In sustainability reporting, many organisations celebrate “diversion from landfill” as a success metric. But from a carbon accounting perspective, not all diversion pathways deliver the same climate benefit.


The waste hierarchy exists because different treatment options retain — or destroy — material value at different stages of the carbon cycle.


When we apply a lifecycle lens to organic waste, the ranking becomes clear:

  • Animal Feed (Highest Carbon Benefit)

  • Composting (Soil Carbon Recovery)

  • Biofuel / Anaerobic Digestion (Energy Recovery)


1. Animal Feed: Maximum Carbon Retention


When suitable organic waste is converted into livestock feed:

  • It displaces virgin feed crops (maize, soy)

  • Avoids upstream agricultural emissions (Scope 3)

  • Reduces land-use pressure

  • Preserves embedded carbon in the food chain


From a lifecycle assessment (LCA) perspective, this pathway:

  • Avoids both landfill methane

  • Avoids agricultural production emissions


This makes it the highest carbon-value recovery option for suitable food-grade waste.

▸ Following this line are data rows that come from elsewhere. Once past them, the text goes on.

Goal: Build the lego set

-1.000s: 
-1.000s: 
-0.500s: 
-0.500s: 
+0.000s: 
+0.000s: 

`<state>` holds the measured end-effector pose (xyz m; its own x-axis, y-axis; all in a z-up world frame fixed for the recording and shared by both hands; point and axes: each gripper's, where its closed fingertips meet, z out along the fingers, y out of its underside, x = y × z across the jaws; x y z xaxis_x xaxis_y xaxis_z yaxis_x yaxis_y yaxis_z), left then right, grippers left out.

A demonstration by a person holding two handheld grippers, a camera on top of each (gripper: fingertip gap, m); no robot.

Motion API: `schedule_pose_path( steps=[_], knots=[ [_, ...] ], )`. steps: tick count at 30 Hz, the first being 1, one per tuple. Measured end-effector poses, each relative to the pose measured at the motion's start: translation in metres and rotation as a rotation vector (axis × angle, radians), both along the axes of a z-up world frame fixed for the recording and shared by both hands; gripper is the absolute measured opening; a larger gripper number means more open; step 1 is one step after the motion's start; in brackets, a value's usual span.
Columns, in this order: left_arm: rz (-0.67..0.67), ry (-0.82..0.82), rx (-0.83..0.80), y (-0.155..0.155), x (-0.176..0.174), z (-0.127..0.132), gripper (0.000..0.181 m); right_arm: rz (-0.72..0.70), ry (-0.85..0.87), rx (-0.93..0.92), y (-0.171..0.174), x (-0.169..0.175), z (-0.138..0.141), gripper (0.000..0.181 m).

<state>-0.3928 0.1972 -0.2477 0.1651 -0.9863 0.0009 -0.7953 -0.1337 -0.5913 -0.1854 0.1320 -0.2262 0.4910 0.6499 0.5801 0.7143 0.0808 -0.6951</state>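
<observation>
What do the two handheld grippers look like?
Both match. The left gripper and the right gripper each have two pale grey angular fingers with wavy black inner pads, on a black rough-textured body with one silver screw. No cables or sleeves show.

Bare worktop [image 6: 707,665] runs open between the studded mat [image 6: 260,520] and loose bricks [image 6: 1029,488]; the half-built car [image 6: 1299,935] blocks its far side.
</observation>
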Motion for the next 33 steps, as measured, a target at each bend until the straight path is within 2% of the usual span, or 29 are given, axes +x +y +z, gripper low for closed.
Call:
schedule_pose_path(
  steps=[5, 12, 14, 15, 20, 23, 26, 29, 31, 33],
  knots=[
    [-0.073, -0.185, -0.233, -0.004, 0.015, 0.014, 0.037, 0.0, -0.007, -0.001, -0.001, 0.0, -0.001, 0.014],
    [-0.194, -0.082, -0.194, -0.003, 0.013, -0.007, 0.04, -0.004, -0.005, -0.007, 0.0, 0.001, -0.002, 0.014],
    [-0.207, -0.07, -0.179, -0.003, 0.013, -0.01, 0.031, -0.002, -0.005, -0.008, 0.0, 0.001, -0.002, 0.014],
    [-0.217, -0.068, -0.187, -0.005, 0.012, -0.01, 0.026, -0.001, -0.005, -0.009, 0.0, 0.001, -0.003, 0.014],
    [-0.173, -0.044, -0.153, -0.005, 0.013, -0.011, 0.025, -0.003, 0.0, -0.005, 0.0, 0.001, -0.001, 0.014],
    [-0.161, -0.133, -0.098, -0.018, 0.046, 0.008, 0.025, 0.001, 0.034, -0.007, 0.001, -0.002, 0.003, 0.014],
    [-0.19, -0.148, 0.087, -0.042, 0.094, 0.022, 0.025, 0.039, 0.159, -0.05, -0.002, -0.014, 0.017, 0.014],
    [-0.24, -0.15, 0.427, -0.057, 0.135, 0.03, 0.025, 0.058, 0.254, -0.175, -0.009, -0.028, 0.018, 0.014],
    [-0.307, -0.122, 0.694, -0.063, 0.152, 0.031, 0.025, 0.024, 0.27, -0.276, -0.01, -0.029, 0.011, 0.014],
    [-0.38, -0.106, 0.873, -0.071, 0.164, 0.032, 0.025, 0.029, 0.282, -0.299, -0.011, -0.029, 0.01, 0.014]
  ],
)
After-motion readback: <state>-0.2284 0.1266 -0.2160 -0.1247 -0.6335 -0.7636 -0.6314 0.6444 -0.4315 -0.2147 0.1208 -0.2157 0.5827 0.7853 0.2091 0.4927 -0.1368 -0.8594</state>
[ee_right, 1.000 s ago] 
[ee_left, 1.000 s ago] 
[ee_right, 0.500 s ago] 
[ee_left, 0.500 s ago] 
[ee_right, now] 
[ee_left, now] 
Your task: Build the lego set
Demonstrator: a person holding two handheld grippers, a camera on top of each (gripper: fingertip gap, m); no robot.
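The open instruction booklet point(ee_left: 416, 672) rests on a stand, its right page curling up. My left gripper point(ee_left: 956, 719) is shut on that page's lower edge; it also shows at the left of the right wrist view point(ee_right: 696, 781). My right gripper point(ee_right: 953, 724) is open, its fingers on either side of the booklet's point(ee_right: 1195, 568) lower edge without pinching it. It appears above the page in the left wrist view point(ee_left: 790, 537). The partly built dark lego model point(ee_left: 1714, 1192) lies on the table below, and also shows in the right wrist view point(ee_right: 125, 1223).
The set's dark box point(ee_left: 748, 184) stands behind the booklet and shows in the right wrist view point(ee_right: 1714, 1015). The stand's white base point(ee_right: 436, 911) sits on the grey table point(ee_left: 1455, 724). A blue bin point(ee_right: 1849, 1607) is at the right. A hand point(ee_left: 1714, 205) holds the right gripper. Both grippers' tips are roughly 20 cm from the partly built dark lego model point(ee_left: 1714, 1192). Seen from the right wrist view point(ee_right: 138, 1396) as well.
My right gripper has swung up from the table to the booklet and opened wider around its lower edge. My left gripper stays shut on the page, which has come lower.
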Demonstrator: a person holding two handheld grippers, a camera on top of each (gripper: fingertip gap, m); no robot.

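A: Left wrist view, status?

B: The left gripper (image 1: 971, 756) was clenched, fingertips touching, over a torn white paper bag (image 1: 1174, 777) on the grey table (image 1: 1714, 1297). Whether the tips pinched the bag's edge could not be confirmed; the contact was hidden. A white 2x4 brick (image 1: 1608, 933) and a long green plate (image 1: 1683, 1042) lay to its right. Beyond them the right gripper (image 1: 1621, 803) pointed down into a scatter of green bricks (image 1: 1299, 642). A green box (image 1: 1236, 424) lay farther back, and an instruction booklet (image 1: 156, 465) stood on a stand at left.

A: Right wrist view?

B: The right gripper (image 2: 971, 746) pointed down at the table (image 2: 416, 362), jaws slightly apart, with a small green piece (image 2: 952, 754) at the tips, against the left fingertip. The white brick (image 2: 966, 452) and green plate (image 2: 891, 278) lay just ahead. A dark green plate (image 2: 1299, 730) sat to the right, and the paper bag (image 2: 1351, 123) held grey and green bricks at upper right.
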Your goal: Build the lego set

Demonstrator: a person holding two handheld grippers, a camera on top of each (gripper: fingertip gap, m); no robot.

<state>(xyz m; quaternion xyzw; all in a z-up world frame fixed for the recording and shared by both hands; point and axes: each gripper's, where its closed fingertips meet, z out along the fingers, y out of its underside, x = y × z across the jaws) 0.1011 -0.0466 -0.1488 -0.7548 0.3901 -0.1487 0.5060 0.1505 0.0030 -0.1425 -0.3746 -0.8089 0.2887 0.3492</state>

2. Composting: Carbon Sequestration & Soil Health


Composting:

  • Prevents methane generation in landfill

  • Returns nutrients to soil

  • Improves soil organic carbon

  • Enhances water retention and climate resilience


While composting does release some CO₂ during decomposition, it supports long-term soil carbon storage and regenerative agriculture systems. It is a strong climate-positive pathway — particularly for non-feed-grade organics.


3. Biofuel: Energy Recovery (But Carbon Conversion)


Anaerobic digestion captures methane and converts it into energy — which is beneficial compared to landfill.

 

However:

  • Nutritional value is destroyed

  • Embedded carbon is converted into biogas

  • The material leaves the food system permanently


Energy recovery offsets fossil fuel use, but it ranks lower because it converts biological nutrients into short-term energy rather than maintaining carbon in regenerative systems.


Why This Matters for ESG & Scope 3 Reporting

As organisations in the Western Cape increase organic diversion, the question should shift from:


“Are we diverting from landfill?”


to


“Are we selecting the highest carbon-value recovery pathway available?”


The choice of treatment pathway materially impacts carbon outcomes.


Landfill diversion is no longer enough.


Carbon efficiency per tonne is the next metric.


Before selecting a disposal route, ask:

  • Can this waste displace virgin agricultural production?

  • Can it enhance soil carbon?

  • Or are we prematurely converting nutrients into energy?


The waste hierarchy is not just operational - It is carbon strategic.